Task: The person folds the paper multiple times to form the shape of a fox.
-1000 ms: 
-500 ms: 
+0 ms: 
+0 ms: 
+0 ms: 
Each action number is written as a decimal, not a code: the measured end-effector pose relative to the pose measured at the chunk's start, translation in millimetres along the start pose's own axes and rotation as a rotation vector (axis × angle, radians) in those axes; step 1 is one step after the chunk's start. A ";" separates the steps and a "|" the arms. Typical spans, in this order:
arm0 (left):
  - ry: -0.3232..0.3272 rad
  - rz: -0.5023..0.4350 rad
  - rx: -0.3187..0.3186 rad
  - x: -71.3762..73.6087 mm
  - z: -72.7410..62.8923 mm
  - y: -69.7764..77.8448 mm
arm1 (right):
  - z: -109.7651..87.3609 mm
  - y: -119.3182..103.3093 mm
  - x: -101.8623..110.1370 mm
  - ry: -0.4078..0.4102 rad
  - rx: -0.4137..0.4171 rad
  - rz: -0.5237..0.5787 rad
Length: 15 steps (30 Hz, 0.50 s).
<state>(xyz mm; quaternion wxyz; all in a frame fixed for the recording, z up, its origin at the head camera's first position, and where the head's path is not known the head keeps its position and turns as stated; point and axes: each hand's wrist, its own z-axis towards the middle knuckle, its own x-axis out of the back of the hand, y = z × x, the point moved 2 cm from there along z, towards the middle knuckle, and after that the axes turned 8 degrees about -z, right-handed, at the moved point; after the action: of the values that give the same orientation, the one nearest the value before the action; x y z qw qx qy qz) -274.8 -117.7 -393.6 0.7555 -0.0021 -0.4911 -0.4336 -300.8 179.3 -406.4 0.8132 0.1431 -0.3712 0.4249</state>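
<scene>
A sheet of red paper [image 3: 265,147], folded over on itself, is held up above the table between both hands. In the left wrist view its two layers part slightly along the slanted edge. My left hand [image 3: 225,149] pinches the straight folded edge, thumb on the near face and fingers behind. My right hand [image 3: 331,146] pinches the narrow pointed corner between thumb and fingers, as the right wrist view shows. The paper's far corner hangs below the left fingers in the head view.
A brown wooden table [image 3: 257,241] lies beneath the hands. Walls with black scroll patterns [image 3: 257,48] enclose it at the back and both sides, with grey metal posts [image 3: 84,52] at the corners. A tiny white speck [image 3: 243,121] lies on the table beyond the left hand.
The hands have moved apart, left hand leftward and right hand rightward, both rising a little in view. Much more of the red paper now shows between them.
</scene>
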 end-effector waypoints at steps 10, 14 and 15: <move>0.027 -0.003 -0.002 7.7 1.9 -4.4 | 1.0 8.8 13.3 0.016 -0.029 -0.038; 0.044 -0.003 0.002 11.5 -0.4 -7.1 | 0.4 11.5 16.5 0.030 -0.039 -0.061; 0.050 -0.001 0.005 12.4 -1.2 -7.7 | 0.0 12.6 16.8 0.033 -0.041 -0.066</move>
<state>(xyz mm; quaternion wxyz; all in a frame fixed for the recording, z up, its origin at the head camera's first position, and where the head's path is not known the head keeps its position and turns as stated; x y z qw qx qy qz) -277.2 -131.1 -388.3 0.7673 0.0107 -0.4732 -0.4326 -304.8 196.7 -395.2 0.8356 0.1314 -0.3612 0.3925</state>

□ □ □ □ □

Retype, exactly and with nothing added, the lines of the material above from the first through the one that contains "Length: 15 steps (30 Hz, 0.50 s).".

• Written response
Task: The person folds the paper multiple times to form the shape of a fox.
-1000 ms: 
-500 ms: 
+0 ms: 
+0 ms: 
+0 ms: 
Each action number is written as a decimal, not a code: the measured end-effector pose relative to the pose measured at the chunk's start, translation in millimetres along the start pose's own axes and rotation as a rotation vector (axis × angle, radians) in those axes; step 1 is one step after the chunk's start. A ";" separates the steps and a "|" the arms. Typical spans, in this order:
arm0 (left):
  - ry: -0.3232..0.3272 rad
  - rz: -0.5023..0.4350 rad
  - rx: -0.3187..0.3186 rad
  - x: -71.3762..73.6087 mm
  - z: -72.7410..62.8923 mm
  - y: -69.7764..77.8448 mm
arm1 (right):
  - z: -109.7651..87.3609 mm
  - y: -119.3182..103.3093 mm
  - x: -101.8623..110.1370 mm
  - ry: -0.4078..0.4102 rad
  - rx: -0.4137..0.4171 rad
  - rz: -0.5237..0.5787 rad
Length: 15 steps (30 Hz, 0.50 s).

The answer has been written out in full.